(What is being asked): When you reach the line containing "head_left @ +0", include it and stop; until then, return each line of the material exactly, starting with the first.
Data for processing START
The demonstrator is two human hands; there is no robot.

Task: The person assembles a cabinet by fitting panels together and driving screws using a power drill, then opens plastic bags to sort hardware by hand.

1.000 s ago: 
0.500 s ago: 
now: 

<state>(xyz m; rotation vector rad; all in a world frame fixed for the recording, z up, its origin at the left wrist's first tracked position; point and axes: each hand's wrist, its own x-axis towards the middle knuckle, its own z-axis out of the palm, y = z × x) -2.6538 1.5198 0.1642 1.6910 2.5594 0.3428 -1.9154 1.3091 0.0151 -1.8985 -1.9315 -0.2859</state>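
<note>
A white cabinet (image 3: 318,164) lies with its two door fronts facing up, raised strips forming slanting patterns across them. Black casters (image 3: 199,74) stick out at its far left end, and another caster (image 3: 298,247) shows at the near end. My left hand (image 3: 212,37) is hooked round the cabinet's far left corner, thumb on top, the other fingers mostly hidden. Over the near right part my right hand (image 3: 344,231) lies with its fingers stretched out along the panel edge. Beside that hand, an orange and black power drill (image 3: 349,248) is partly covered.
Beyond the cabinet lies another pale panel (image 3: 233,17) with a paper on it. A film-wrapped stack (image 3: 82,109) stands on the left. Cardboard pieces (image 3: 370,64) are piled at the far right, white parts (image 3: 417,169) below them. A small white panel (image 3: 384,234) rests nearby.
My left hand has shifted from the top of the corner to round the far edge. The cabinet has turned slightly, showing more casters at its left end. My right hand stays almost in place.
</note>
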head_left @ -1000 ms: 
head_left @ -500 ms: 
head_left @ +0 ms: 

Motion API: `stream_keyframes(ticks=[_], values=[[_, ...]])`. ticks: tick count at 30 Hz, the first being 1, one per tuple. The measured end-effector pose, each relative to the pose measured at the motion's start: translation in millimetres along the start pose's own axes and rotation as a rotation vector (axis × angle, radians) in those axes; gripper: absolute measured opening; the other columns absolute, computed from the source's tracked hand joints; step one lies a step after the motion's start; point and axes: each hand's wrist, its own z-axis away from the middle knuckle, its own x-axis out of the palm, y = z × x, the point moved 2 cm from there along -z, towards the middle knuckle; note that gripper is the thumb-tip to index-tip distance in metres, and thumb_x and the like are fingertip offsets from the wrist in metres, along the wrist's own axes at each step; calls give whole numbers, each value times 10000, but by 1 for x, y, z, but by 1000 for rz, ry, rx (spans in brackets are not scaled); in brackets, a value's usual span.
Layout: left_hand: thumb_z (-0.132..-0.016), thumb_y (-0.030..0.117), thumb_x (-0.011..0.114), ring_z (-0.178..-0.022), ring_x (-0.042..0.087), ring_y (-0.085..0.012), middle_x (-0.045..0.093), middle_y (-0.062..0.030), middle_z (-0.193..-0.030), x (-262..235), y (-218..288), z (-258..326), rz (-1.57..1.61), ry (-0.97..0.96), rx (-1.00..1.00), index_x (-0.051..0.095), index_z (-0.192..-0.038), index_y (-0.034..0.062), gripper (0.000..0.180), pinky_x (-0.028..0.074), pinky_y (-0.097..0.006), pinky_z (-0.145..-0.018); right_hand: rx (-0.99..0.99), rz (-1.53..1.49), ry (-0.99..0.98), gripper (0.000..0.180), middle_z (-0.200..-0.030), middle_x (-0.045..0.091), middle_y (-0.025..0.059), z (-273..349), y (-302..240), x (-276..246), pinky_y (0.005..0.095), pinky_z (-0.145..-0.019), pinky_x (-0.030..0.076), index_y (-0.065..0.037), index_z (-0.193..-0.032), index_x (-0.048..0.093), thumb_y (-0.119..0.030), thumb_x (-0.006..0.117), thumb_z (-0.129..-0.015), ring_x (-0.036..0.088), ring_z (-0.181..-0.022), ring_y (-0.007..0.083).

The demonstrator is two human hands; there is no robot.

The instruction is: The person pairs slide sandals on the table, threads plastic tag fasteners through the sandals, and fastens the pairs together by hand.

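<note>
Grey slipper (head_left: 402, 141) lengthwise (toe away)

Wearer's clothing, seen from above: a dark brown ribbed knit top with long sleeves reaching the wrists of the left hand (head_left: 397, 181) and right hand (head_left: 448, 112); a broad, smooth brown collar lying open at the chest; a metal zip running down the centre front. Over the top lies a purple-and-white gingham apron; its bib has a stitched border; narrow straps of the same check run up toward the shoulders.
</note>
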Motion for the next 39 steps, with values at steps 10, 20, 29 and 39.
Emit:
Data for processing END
(Solved problem):
The demonstrator is two human hands; there is no robot.

Task: The person assembles a cabinet by fitting panels together and driving screws using a power drill, then opens plastic bags to sort hardware by hand.

1.000 s ago: 
0.500 s ago: 
now: 

<state>(xyz m; rotation vector rad; all in a world frame fixed for the recording, z up, its origin at the left wrist's first tracked position; point and axes: each hand's wrist, its own x-axis towards the middle knuckle, its own z-axis out of the palm, y = z × x) -2.6538 1.5198 0.1642 1.6910 2.5594 0.3428 -1.9154 1.3091 0.0151 -1.8985 -1.9315 -0.2859</state>
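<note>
A white cabinet (image 3: 318,164) lies with its two door fronts facing up, raised strips forming slanting patterns across them. Black casters (image 3: 199,74) stick out at its far left end, and another caster (image 3: 298,247) shows at the near end. My left hand (image 3: 212,37) is hooked round the cabinet's far left corner, thumb on top, the other fingers mostly hidden. Over the near right part my right hand (image 3: 344,231) lies with its fingers stretched out along the panel edge. Beside that hand, an orange and black power drill (image 3: 349,248) is partly covered.
Beyond the cabinet lies another pale panel (image 3: 233,17) with a paper on it. A film-wrapped stack (image 3: 82,109) stands on the left. Cardboard pieces (image 3: 370,64) are piled at the far right, white parts (image 3: 417,169) below them. A small white panel (image 3: 384,234) rests nearby.
My left hand has shifted from the top of the corner to round the far edge. The cabinet has turned slightly, showing more casters at its left end. My right hand stays almost in place.
</note>
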head_left @ -1000 ms: 
head_left @ -500 ms: 
head_left @ +0 ms: 

The exercise requires no additional output.